The default counter (default_token_counter) is a character-based len(json.dumps(value)) // 4 approximation with no extra dependencies. For real token counts, install the tiktoken extra and use the shipped factory:

from weaver_kernel.firewall import BudgetManager, make_tiktoken_counter

# pip install weaver-kernel[tiktoken]
manager = BudgetManager(
    total_budget=128_000,
    token_counter=make_tiktoken_counter(),              # default cl100k_base
    # token_counter=make_tiktoken_counter("o200k_base"),  # GPT-4o / o-series
)

make_tiktoken_counter resolves and caches the encoder eagerly, so a missing extra (ImportError) or an unknown encoding name (FirewallError) fails at construction rather than mid-budgeting. The encoding is explicit because models tokenize differently — name the one you budget against. tiktoken is imported lazily, so import weaver_kernel never pulls the heavyweight dependency. Any callable matching the TokenCounter protocol works too.

Streaming

For large results that arrive incrementally (e.g. SSE-style HTTP responses, chunked database cursors, line-by-line tool output), Firewall.apply_stream() lets you process chunks one at a time. PII redaction and per-chunk budget caps apply on every yielded Frame — secrets cannot leak just because they arrived in chunk N rather than the final aggregate.

from weaver_kernel.drivers.base import ExecutionContext, StreamingDriver

class MyStreamingDriver:
    driver_id = "stream"

    async def execute(self, ctx: ExecutionContext):
        # one-shot fallback, called when StreamingDriver isn't used.
        ...

    async def execute_stream(self, ctx: ExecutionContext):
        async for row in some_async_cursor(ctx):
            yield {"row": row}
        yield {"__is_final__": True}  # explicit sentinel (optional)


# isinstance(driver, StreamingDriver) is runtime-checkable.
assert isinstance(MyStreamingDriver(), StreamingDriver)
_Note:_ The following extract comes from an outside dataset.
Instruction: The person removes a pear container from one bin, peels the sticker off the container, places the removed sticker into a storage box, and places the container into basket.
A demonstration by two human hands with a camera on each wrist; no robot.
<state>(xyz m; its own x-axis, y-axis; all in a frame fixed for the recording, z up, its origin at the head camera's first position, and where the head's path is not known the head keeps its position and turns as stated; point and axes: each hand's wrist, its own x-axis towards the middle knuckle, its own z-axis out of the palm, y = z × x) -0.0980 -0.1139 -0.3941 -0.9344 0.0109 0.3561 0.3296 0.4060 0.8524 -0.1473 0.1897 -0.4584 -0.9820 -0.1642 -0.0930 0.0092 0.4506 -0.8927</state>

async for frame in kernel.invoke_stream(token, principal=p, args={}):
    handle_chunk(frame)
    if frame.is_final:
        break

When the resolved driver does not implement StreamingDriver, Kernel.invoke_stream falls back to a single Driver.execute() call and yields exactly one Frame with is_final=True. Each invocation produces one ActionTrace covering the whole stream.

Observability

weaver_kernel.instrument_kernel(kernel) installs OpenTelemetry spans and metric emission on Kernel.invoke and Kernel.grant_capability:

from weaver_kernel import Kernel, instrument_kernel, OTEL_AVAILABLE

kernel = Kernel(registry=...)
if OTEL_AVAILABLE:
    instrument_kernel(kernel)  # no-op when [otel] extra not installed

Spans: weaver_kernel.invoke, weaver_kernel.grant. Metrics: weaver_kernel.invocations (counter), weaver_kernel.invocation_duration (histogram, ms), weaver_kernel.policy_denials (counter). The call is idempotent — repeat invocations on the same kernel are no-ops.